#### [Activity]
Copy each line of the records below that mentions the word "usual".

(Items from a data source)

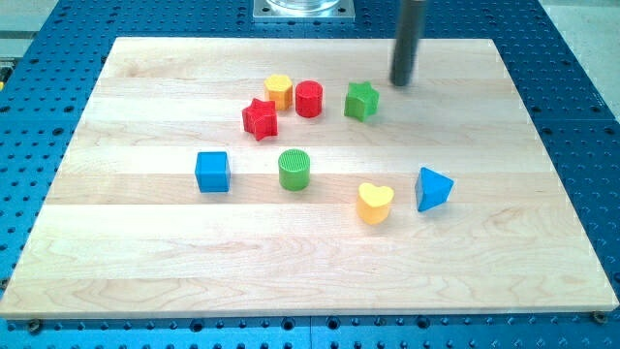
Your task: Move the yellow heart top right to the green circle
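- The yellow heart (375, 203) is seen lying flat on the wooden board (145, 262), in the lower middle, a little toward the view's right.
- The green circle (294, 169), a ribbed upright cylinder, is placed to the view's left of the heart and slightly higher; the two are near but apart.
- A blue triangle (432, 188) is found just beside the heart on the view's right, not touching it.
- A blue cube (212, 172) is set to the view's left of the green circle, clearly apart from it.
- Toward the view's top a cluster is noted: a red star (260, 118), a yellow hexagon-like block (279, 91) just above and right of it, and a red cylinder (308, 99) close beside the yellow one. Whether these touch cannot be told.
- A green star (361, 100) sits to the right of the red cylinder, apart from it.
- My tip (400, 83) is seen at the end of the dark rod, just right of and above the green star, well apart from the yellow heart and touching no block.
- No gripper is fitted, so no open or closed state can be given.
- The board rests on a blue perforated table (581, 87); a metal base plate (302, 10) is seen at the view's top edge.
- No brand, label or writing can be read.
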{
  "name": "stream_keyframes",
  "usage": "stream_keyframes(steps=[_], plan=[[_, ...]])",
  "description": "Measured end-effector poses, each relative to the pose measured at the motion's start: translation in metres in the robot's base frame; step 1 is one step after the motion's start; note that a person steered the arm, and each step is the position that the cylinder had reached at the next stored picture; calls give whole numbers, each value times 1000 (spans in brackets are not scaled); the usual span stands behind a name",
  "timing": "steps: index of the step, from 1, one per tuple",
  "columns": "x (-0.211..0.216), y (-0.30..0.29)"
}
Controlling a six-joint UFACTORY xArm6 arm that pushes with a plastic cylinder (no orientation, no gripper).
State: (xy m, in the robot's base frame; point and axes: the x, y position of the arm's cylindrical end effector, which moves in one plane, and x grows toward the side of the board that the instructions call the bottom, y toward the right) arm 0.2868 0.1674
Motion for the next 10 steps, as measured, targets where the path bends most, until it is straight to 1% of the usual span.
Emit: stream_keyframes(steps=[1, 3, 4, 5, 6, 7, 8, 9, 10], plan=[[25, 8], [153, 61], [155, 61], [202, 59], [237, 51], [237, 51], [282, 51], [308, 51], [296, 22]])
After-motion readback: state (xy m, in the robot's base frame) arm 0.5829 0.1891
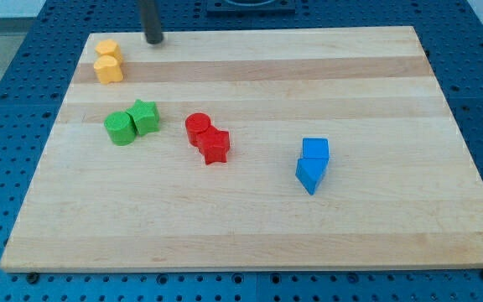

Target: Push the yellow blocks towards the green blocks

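Note:
Two yellow blocks sit touching at the board's top left: a yellow hexagonal block [107, 49] and, just below it, a second yellow block [109, 70]. Below them lie a green cylinder [120, 128] and a green star block [145, 117], touching each other. My tip [154, 40] stands at the top edge of the board, to the right of the yellow blocks and apart from them.
A red cylinder [197, 128] and a red star block [215, 146] sit near the middle. A blue cube [315, 151] and a blue triangular block [309, 175] lie to the right. The wooden board [376, 226] rests on a blue perforated table.

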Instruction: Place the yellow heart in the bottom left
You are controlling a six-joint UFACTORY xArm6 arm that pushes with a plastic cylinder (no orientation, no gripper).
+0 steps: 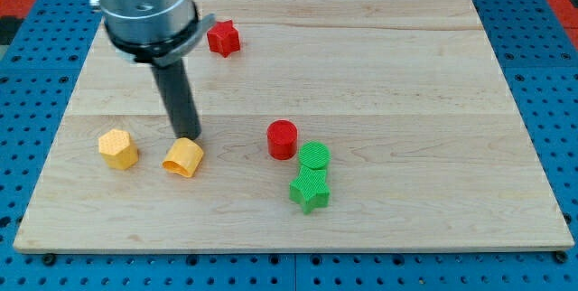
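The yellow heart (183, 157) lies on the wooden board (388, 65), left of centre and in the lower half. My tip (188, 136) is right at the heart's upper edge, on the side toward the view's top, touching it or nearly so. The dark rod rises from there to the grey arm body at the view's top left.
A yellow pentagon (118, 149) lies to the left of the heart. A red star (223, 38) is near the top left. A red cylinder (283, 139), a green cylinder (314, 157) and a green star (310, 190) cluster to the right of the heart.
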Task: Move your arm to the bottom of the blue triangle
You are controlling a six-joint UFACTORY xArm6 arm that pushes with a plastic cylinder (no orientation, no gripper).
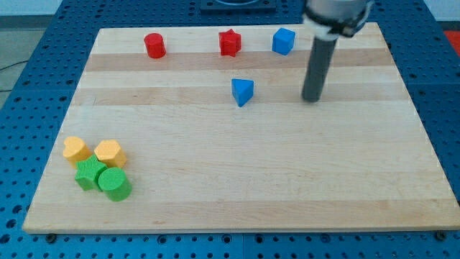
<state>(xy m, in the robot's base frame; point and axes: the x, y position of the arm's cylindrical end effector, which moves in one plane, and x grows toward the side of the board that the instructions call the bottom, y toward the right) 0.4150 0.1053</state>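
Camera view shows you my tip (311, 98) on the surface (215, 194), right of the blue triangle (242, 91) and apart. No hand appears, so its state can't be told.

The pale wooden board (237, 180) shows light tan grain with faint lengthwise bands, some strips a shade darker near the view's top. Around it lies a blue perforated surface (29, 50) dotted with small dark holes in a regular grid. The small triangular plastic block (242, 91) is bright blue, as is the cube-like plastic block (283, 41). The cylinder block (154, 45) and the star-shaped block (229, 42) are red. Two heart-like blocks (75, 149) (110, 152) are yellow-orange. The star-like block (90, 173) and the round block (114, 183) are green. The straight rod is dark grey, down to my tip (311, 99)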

#### [Response box]
  "description": "Measured end-effector poses, each relative to the pose measured at the motion's start: translation in metres in the robot's base frame; step 1 is one step after the motion's start; note that a person steered the arm, and each step is the position that the cylinder had reached at the next stored picture; calls give whole numbers, each value times 1000 (spans in brackets are not scaled); the usual span stands behind a name",
Motion for the next 10 steps, as measured, targets where the path bends most, until it is straight to 1% of the usual span.

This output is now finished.